* What this task involves *
In the entries, find all lines that hold the word "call" and copy them.

* Data supplied *
★ ★ ★ ★

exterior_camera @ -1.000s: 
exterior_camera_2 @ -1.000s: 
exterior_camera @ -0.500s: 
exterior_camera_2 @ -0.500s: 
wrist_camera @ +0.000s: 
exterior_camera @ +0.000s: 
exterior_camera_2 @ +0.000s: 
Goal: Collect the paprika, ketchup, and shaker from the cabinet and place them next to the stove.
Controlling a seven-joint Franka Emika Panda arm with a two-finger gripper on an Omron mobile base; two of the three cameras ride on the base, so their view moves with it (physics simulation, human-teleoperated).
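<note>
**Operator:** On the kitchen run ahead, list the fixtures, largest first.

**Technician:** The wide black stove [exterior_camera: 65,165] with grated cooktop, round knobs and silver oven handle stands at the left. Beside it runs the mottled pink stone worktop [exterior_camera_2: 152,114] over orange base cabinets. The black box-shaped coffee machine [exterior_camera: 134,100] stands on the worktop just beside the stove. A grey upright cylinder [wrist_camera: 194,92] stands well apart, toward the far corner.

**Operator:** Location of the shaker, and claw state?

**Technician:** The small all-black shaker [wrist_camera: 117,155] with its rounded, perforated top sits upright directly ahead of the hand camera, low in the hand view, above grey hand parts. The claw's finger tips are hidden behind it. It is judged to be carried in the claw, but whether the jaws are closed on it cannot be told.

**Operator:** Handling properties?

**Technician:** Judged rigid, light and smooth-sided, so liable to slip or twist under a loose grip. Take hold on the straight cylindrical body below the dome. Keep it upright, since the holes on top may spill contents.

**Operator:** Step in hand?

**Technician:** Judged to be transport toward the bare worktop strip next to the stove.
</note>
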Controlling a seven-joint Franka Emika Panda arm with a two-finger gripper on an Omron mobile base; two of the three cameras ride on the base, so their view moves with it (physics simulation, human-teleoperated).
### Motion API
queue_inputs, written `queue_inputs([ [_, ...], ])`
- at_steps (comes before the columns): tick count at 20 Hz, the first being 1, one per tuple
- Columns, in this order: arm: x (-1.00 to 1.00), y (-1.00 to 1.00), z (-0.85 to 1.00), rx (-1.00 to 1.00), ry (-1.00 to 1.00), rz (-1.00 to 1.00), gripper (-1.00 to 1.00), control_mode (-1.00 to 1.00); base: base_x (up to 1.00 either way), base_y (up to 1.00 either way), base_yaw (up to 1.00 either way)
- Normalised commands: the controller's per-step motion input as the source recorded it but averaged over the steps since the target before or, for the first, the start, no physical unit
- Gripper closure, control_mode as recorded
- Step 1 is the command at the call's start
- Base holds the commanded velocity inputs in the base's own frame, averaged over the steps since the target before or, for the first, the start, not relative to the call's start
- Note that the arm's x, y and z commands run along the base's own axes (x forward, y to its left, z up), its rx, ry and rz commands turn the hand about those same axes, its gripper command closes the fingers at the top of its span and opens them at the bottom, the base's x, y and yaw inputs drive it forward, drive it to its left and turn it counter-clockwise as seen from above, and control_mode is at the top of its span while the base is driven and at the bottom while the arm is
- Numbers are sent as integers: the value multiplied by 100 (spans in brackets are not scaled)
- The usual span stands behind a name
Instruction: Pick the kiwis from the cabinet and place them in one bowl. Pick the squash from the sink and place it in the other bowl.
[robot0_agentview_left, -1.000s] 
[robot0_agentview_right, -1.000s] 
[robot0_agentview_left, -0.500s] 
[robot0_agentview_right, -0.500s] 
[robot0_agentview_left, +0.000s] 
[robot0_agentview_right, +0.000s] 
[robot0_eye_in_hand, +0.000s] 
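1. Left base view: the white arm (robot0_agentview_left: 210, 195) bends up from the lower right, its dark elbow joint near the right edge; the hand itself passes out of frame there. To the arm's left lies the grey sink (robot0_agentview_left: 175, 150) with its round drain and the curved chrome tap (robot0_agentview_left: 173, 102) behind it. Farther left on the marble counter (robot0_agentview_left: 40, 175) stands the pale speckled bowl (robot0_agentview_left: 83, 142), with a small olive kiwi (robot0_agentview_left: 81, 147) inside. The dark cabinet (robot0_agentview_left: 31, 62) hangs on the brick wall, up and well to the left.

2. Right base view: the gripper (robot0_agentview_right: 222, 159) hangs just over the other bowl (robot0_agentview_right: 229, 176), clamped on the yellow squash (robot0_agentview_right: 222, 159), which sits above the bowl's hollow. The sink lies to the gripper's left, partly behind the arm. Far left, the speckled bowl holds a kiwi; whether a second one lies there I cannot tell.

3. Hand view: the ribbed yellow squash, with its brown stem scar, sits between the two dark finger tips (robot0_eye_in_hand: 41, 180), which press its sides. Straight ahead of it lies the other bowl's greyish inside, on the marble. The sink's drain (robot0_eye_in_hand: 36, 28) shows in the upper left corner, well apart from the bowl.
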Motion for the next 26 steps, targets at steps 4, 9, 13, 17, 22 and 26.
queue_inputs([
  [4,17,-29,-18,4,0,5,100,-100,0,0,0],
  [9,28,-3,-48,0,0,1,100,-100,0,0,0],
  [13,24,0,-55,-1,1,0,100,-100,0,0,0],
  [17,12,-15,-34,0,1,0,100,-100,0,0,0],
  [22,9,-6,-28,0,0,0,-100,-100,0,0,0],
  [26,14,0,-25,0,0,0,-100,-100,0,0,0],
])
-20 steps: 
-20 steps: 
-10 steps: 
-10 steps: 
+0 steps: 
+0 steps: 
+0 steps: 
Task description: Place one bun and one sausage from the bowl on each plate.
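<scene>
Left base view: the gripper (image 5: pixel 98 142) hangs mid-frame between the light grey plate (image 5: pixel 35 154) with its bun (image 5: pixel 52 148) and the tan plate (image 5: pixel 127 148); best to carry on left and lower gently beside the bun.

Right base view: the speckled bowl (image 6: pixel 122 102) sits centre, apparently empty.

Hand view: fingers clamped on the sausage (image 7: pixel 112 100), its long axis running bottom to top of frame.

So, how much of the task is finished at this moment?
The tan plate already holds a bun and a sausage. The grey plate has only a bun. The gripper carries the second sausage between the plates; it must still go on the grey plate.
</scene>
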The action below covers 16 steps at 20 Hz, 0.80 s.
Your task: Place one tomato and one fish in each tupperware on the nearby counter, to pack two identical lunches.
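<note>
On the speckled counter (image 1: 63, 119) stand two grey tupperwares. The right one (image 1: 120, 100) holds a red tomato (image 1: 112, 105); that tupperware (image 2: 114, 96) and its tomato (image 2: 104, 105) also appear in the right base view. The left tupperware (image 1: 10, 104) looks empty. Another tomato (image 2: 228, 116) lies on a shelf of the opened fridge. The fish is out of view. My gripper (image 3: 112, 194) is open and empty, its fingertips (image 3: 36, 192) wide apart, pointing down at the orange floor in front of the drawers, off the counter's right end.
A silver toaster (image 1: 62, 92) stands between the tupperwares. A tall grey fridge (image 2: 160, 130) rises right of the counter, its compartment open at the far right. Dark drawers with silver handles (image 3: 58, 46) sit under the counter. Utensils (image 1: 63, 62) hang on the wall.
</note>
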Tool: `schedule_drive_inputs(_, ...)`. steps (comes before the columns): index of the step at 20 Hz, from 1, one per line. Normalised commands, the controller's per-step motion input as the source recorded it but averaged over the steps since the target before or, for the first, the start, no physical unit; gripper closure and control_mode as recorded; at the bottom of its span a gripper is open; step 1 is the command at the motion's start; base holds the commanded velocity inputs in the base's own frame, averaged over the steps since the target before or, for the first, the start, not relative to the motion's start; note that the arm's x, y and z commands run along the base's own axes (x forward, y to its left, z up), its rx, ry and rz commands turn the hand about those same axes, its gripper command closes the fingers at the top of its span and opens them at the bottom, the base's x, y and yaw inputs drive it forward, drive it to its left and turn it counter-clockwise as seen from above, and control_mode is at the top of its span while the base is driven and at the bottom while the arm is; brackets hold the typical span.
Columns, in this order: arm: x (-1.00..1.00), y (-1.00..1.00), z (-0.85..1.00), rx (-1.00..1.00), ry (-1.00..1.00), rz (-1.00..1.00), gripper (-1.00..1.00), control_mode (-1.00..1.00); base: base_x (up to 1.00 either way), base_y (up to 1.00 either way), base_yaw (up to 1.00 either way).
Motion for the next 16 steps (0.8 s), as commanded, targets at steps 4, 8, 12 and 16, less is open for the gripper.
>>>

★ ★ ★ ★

* Written response *
- Step 1 is the command at the call's start
- Base holds the commanded velocity inputs in the base's own frame, averaged over the steps since the target before or, for the first, the start, not relative to the call's start

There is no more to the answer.